Spark pipeline in scenario
Hi all,
I am trying to use a spark pipeline between two datasets, which we will call Raw and Clean. I have multiple spark SQL recipes to build clean from Raw, and I want to do execute all of them in a scenario.
In order to save time and memory, I want to pipeline them, but I can't find a way to do it a Scenario. To be clear, I want to execute all recipes from Raw to Clean in a spark pipeline and be able to schedule this job. Is there a way to do so ?
Thank you
Jules
Best Answer
-
Alexandru Dataiker, Dataiku DSS Core Designer, Dataiku DSS ML Practitioner, Dataiku DSS Adv Designer, Registered Posts: 1,226 Dataiker
Hi,
If you add individual dataset to build it won’t use Spark pipelines as each step is executed in isolation.
One thing you can try to mark to set the datasets you don’t want to rebuild as part of recursive build to explicit https://doc.dataiku.com/dss/latest/flow/building-datasets.html#preventing-a-dataset-from-being-built
Also more information on Spark pipelines here:
https://community.dataiku.com/t5/Using-Dataiku/Obtain-the-best-use-of-Spark-Pipeline/m-p/20974
Answers
-
Alexandru Dataiker, Dataiku DSS Core Designer, Dataiku DSS ML Practitioner, Dataiku DSS Adv Designer, Registered Posts: 1,226 Dataiker
This would be done automatically if Spark pipelines are enabled and DSS is able to create a pipeline.

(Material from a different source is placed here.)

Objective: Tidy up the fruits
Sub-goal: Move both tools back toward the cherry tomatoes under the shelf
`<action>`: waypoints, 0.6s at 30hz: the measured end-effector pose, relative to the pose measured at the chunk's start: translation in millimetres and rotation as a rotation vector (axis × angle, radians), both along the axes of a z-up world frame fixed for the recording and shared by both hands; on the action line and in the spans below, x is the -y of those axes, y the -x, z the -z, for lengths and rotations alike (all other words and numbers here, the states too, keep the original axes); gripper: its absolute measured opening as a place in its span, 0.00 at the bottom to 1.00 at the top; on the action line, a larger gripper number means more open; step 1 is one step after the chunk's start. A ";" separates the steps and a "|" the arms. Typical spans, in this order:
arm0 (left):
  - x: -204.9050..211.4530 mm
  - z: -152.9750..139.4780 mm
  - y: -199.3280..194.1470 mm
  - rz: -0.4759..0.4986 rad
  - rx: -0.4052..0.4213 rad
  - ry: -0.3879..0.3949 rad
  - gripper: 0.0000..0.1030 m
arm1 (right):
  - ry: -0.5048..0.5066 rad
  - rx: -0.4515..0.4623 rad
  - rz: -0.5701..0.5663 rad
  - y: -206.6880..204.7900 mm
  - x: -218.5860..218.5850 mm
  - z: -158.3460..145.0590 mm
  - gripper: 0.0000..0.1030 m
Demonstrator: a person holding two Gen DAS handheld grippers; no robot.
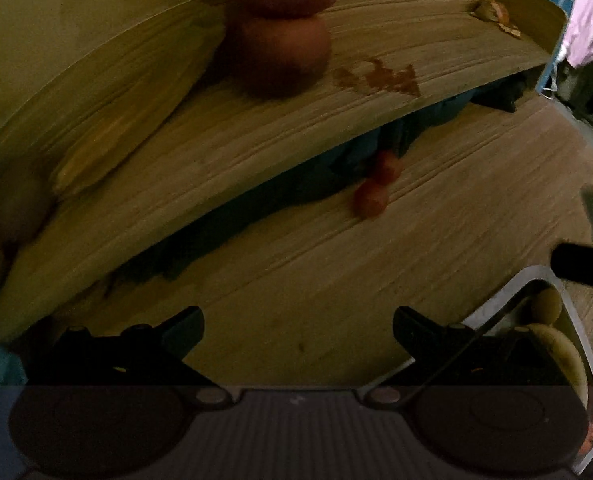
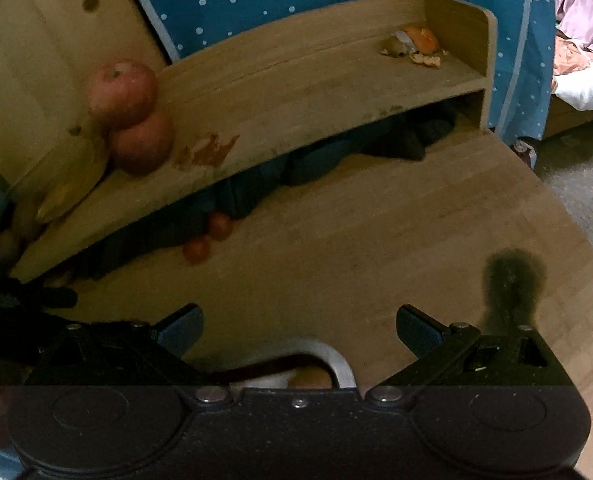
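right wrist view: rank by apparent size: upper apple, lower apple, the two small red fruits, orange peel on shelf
1. Upper apple and lower apple: look alike, no ranking.
2. Orange peel.
3. Two small red fruits: alike. The peel sits farther back, so its rank is unsure.

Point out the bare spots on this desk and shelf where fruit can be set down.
Shelf: bare between the two apples and the orange peel, apart from a stain. Desk: bare from the two small red fruits to its right edge. Crowded: the shelf's left end, under the shelf, and the metal tray by the open jaws.
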State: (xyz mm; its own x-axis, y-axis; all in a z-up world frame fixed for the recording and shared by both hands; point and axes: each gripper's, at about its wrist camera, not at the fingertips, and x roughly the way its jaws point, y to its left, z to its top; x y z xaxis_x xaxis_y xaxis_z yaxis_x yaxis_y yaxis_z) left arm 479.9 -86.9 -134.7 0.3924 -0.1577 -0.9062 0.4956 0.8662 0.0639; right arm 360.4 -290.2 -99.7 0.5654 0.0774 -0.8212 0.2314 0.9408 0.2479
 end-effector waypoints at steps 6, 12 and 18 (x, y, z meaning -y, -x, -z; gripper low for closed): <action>11.4 7.1 -10.5 0.069 0.002 -0.003 0.99 | 0.005 0.000 -0.016 -26.6 -3.6 2.6 0.99; 24.0 14.8 -10.2 0.132 0.027 0.012 0.99 | -0.005 -0.014 -0.048 -48.8 -8.9 7.3 0.99; 37.5 16.2 -4.6 0.214 0.101 0.014 0.99 | -0.015 -0.024 -0.096 -71.3 -13.7 13.9 0.99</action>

https://doc.dataiku.com/dss/latest/spark/pipelines.html
You can check whether a Spark pipeline has been created look at the job from the scenario.
Thanks,
-
julesbertrand Partner, Dataiku DSS Core Designer, Dataiku DSS ML Practitioner, Dataiku DSS Adv Designer, Registered Posts: 9 Partner
Hi Alex,
If the only step in my scenario is "build the last dataset", it does create a spark pipeline as you said, however all prior datasets in the flow are rebuilt. I want to choose from where to where my scenario will build datasets. And if I add multiple "build" steps in the scenario (one for each dataset or so), I don't have the spark pipeline...
Do you have any advise ,
Thank you
Jules